Jeremiah Russell (January 26, 1786 – September 30, 1867) was an American businessman and banker who served one term as a U.S. Representative from New York from 1843 to 1845.

==Biography==
Born in Saugerties, New York, Russell received limited schooling. His father died when Russell was nine years old, and he aided in the support of his family by working on local farms until becoming a clerk in a store in order to learn the retail business.

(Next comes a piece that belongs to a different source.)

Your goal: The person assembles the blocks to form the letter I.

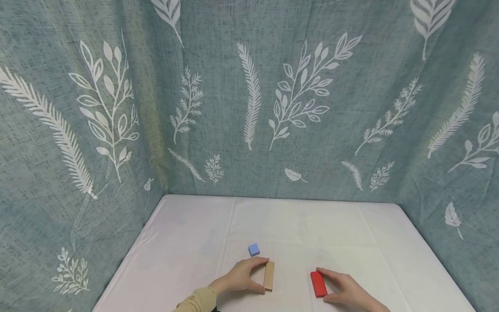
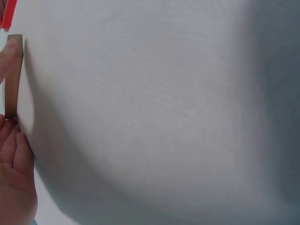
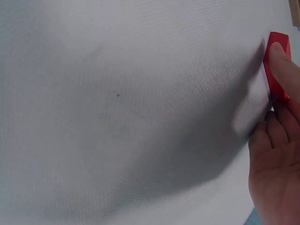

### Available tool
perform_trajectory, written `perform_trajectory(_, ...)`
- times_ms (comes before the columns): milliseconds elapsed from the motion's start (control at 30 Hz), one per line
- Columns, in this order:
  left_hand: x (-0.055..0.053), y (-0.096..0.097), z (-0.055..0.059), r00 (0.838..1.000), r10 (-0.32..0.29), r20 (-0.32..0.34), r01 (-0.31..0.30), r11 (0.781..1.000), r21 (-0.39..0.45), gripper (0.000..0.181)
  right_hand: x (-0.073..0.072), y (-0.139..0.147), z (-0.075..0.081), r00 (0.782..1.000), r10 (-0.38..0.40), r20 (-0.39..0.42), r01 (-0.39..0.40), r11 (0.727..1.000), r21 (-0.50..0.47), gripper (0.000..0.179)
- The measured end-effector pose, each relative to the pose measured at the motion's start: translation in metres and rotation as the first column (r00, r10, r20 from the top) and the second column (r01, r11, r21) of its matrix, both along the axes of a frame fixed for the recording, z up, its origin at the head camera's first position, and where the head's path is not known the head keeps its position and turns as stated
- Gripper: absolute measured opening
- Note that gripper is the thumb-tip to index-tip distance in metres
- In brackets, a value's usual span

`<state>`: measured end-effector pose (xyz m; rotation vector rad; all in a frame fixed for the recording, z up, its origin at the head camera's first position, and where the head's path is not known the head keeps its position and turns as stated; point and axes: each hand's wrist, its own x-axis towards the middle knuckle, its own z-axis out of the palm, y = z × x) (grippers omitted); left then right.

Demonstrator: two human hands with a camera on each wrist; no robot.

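My left hand (image 1: 242, 276) pinches a tan wooden block (image 1: 269, 277) by its two ends, thumb at the near end and fingers at the far end. In the left wrist view this long block (image 2: 12, 86) lies along the left edge. To the right, my right hand (image 1: 346, 291) holds a red block (image 1: 319, 284) the same way, lengthwise between thumb and fingers. The right wrist view has the red block (image 3: 273, 77) at its right side, partly covered by the thumb. A small blue cube (image 1: 254, 249) sits just beyond the left fingertips, untouched.
Everything lies on a table with a white cloth (image 1: 195, 229). Blue-green curtains (image 1: 226, 121) printed with white leaves hang behind the table and along both sides. White tabletop separates the two held blocks.
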<state>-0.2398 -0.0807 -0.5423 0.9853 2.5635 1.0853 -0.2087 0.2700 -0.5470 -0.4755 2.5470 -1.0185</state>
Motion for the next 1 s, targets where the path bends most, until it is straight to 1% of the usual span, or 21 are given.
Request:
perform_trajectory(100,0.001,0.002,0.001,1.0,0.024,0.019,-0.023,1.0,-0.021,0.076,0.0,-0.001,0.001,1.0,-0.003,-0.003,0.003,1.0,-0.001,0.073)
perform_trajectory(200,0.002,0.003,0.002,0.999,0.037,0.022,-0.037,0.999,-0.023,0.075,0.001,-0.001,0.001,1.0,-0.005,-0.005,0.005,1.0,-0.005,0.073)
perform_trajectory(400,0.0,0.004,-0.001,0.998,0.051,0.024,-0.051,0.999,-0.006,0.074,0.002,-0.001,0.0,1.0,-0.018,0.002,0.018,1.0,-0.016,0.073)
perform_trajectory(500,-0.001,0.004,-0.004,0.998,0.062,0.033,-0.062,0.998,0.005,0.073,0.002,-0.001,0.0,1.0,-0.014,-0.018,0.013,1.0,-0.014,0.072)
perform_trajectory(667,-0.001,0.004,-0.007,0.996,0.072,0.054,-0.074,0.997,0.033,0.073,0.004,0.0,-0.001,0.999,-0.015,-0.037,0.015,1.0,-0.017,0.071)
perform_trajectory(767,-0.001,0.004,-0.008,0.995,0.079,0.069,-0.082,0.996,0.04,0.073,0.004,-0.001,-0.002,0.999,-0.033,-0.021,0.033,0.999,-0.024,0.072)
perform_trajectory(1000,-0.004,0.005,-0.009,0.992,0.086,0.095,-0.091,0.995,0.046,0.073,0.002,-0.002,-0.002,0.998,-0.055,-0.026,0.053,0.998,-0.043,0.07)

He served as postmaster in Saugerties, and engaged in several business ventures, including ownership of a general store shipbuilding, real estate, road and turnpike construction, and banking. Russell later transferred most of his business ventures to his sons and concentrated on banking.

=== Political career ===
He served Town Supervisor from 1825 to 1828, 1830 to 1833, and 1837 to 1840. He was twice a presidential elector, casting his ballot for Andrew Jackson and John C. Calhoun in 1828, and for Martin Van Buren and Richard Mentor Johnson in 1836. Russell was a member of the New York State Assembly in 1842.

==== Congress ====
Russell was elected as a Democrat to the Twenty-eighth Congress (March 4, 1843 – March 3, 1845). He was an unsuccessful candidate for reelection in 1844 to the Twenty-ninth Congress, and afterwards resumed his banking and business interests.

==Death and burial==
Russell died in Saugerties on September 30, 1867, and was interred in Mountain View Cemetery.

==Family==
Russell was married twice. In 1806 he married Elizabeth Moose (1788-1846). In 1847 he married Christina Crawford (1801-1883).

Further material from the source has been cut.